MODERNITY FRAYS TIES
African society has traditionally prided itself on close-knit families, allowing children to be raised by relatives if their parents die or suffer misfortune. But a combination of economic hardship and migration to overcrowded cities has frayed such ties. In Masina, the muddy streets between corrugated iron-roofed shacks are packed with women hawking vegetables from woven baskets, rusting vehicles belching black smoke and shoeless waifs in dirty rags scurrying around in groups. After three decades of kleptocracy under dictator Mobutu Sese Seko, many Congolese hoped the first free elections in more than 40 years in July would usher in peace and prosperity. But with bitter rivals President Joseph Kabila and his Vice President Jean-Pierre Bemba competing in a presidential run-off this month, Kuyayila fears little will change for street kids. "There is nothing in the candidates’ programmes to tackle this … They have not made the vulnerable their priority. It is a serious disappointment," he said.
Rights groups have warned that some political parties may be recruiting street children to create chaos. Hundreds of youths clashed with police in Kinshasa in September after a mysterious fire gutted Bemba’s TV stations — provoking a roundup a few days later of hundreds of street children. They warn that police often physically abuse street children and periodically imprison them under colonial rules banning begging. "Congolese authorities should be assisting street children not throwing them in jail," Human Rights Watch’s Tony Tate said in a report, calling for an end to colonial-era laws.
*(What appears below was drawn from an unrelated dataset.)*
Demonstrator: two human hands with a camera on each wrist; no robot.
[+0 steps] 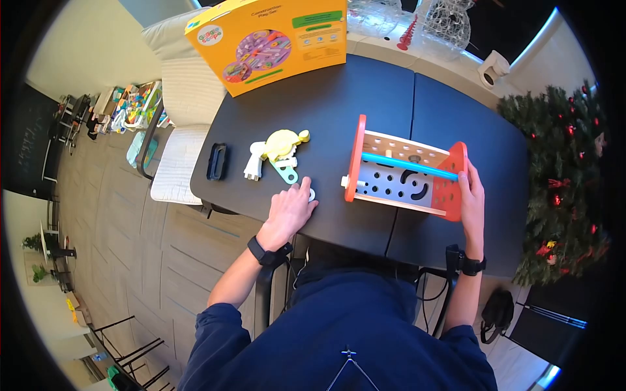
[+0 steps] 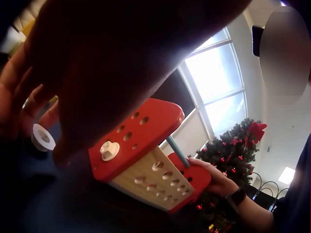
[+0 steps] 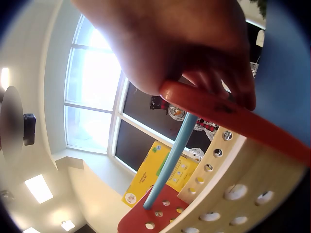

A boom in religious sects has made matters worse. Hundreds of self-proclaimed prophets have sprung up in Kinshasa, many now offering deliverance ceremonies for children believed to be possessed by evil spirits, where young children are whipped or burned to coerce confessions. "Now when people lose their jobs, they join a prayer group and the pastor comes to them and says ‘I had a vision: the child is responsible’," said Jean Valea of Save The Children.
OFTEN CANNOT READJUST
At a church-run centre in the chaotic Kasavubu neighbourhood, Jean-Baptiste Njiaba has spent more than 20 years working with street children. "These kids can be very violent," he said, as boys wrestled in the concrete playground during a basketball game. "We try to reunite them with their families but often they cannot readapt. The longer they spend on the street the harder it is." Of 70 children reconciled with their families last year, 20 returned to the streets despite months of counselling. Often it is hardest with girls, who make up around a third of cases. "Of the girls on the street, all of them have suffered sexual abuse — either before they left home or by adults on the street or by other street children," said Charles Bivula, head of Save The Children’s protection project in Kinshasa. At the Liboso centre, teachers provide counselling as well as an education to the children, to help them recover from the ordeal and reintegrate themselves into a family. "We teach them to see the positive in what they learned on the street: they become responsible for themselves and they can be very creative," said Fabrice Kazadi, who runs the project.
John Bofata hopes one day his father will return for him but in the meantime he is studying hard. "I am going to be a big businessman. I am going to create businesses of the kind we have never had in Congo," he said. "I’m going to be a millionaire."